Instructions to follow: Write out the listing below word for word.

Dataset section:
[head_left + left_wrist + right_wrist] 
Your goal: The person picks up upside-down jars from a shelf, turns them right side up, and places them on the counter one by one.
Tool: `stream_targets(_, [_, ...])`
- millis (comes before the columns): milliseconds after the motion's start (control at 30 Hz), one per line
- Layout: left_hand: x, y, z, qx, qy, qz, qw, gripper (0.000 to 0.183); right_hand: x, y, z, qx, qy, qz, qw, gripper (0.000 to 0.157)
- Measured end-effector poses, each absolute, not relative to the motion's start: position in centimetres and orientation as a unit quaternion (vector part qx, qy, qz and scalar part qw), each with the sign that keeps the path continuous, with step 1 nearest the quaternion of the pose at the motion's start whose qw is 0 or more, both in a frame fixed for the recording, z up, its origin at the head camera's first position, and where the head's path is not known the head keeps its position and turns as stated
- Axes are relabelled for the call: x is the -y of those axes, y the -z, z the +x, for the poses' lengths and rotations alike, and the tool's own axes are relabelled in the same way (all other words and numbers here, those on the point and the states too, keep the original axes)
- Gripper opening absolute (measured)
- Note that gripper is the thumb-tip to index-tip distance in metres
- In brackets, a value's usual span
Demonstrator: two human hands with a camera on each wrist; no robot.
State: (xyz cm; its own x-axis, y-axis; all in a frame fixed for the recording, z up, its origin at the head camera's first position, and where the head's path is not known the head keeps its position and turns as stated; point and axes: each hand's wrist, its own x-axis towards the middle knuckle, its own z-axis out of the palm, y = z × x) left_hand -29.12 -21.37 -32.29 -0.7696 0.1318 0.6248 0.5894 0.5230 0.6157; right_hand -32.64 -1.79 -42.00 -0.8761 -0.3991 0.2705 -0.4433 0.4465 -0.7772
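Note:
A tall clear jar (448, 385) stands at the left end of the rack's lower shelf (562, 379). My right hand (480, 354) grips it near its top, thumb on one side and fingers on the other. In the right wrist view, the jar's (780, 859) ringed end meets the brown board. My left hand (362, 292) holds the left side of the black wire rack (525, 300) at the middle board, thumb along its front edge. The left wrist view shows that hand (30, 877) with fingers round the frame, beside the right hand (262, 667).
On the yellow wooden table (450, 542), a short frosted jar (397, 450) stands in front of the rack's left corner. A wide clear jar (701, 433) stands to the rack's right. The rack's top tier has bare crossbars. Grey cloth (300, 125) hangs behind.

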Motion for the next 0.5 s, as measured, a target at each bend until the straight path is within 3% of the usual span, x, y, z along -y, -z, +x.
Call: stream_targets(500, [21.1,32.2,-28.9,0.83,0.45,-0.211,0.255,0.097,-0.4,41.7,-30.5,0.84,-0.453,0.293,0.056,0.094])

Answer to this problem:
[head_left + left_wrist + right_wrist] 
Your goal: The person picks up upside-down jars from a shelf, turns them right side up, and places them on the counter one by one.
Tool: `stream_targets(_, [_, ...])`
- millis (comes before the columns): milliseconds after the motion's start (control at 30 Hz), one per line
- Layout: left_hand: x, y, z, qx, qy, qz, qw, gripper (0.000 to 0.183); right_hand: x, y, z, qx, qy, qz, qw, gripper (0.000 to 0.157)
- Measured end-effector poses, each absolute, not relative to the motion's start: position in centimetres and orientation as a unit quaternion (vector part qx, qy, qz and scalar part qw), each with the sign that keeps the path continuous, with step 1 nearest the quaternion of the pose at the motion's start whose qw is 0 or more, both in a frame fixed for the recording, z up, its origin at the head camera's first position, and where the head's path is not known the head keeps its position and turns as stated
- Axes are relabelled for the call: x is the -y of those axes, y the -z, z the +x, for the poses' lengths and rotations alike, and the tool's own axes are relabelled in the same way (all other words and numbers here, those on the point and the states too, keep the original axes)
- Gripper opening absolute (measured)
- Note that gripper is the thumb-tip to index-tip distance in metres
- In brackets, a value's usual span
Demonstrator: two human hands with a camera on each wrist; no robot.
State: (xyz cm; its own x-axis, y-axis; all in a frame fixed for the recording, z up, its origin at the head camera's first position, and where the head's path is not known the head keeps its position and turns as stated; point and axes: each hand's wrist, its own x-axis towards the middle knuckle, its own z-axis out of the palm, y = z × x) left_hand -29.12 -21.37 -32.29 -0.7696 0.1318 0.6248 0.5894 0.5230 0.6157; right_hand -32.64 -1.79 -42.00 -0.8761 -0.3991 0.2705 -0.4433 0.4465 -0.7772
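Note:
A tall clear jar (448, 385) stands at the left end of the rack's lower shelf (562, 379). My right hand (480, 354) grips it near its top, thumb on one side and fingers on the other. In the right wrist view, the jar's (780, 859) ringed end meets the brown board. My left hand (362, 292) holds the left side of the black wire rack (525, 300) at the middle board, thumb along its front edge. The left wrist view shows that hand (30, 877) with fingers round the frame, beside the right hand (262, 667).
On the yellow wooden table (450, 542), a short frosted jar (397, 450) stands in front of the rack's left corner. A wide clear jar (701, 433) stands to the rack's right. The rack's top tier has bare crossbars. Grey cloth (300, 125) hangs behind.
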
Motion for the next 0.5 s, as measured, a target at each bend until the straight path is within 3% of the usual span, x, y, z along -y, -z, +x.
Call: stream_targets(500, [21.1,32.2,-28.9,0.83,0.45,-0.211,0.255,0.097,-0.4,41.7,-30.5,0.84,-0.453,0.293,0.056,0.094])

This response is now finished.